▸ What to do: What is needed is every line from the one holding "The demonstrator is" to the last line of the data below, printed exactly and without pictures.

------ Data excerpt ------

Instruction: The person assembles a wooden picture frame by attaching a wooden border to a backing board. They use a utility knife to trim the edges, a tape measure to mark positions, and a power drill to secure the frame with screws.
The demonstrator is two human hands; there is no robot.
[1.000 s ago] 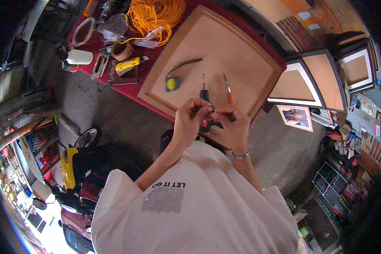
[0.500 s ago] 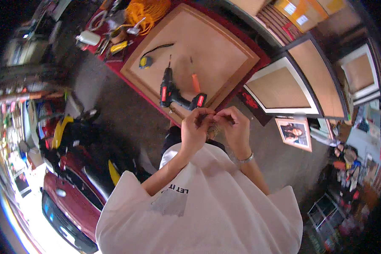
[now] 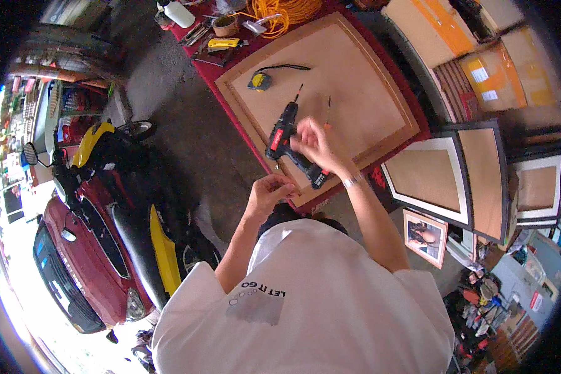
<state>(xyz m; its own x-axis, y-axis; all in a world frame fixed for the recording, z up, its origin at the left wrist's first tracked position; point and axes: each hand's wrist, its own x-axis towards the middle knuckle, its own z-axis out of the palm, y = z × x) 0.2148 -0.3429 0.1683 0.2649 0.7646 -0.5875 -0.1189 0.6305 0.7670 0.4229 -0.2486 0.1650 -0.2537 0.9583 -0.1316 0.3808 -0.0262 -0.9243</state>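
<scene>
A wooden-framed brown panel lies on a table with a dark red cover. On it rests a black and red cordless drill with a bit fitted. My right hand hovers by the drill's handle, fingers bent and apart, holding nothing I can see. It partly hides a screwdriver with an orange handle. My left hand is pinched at the panel's near corner; whatever is between its fingertips is too small to make out. A small shiny piece sits on the panel's near edge.
A yellow and grey tape measure lies on the panel. Beyond its far left edge are a yellow utility knife, a white bottle and orange cord. Picture frames lean at right; a motorbike stands at left.
My hands were together in front of my body and have parted. The right moved forward to the drill, the left to the panel's near corner. The view has shifted and turned.
</scene>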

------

▸ Problem solution:
The demonstrator is two human hands; there is no robot.
[1.000 s ago] 
[0.500 s ago] 
[now] 
<state>(xyz m; its own x-axis, y-axis; all in a world frame fixed for the recording, z up, its origin at the left wrist's first tracked position; point and axes: each hand's wrist, its own x-axis towards the middle knuckle, its own z-axis out of the palm, y = z × x) 0.2148 -0.3429 0.1683 0.2649 0.7646 -0.5875 -0.1189 0.6305 0.7670 0.4229 -0.2486 0.1650 -0.2537 0.9583 -0.1316 0.3808 -0.0262 -0.9243</state>
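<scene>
A wooden-framed brown panel lies on a table with a dark red cover. On it rests a black and red cordless drill with a bit fitted. My right hand hovers by the drill's handle, fingers bent and apart, holding nothing I can see. It partly hides a screwdriver with an orange handle. My left hand is pinched at the panel's near corner; whatever is between its fingertips is too small to make out. A small shiny piece sits on the panel's near edge.
A yellow and grey tape measure lies on the panel. Beyond its far left edge are a yellow utility knife, a white bottle and orange cord. Picture frames lean at right; a motorbike stands at left.
My hands were together in front of my body and have parted. The right moved forward to the drill, the left to the panel's near corner. The view has shifted and turned.
</scene>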

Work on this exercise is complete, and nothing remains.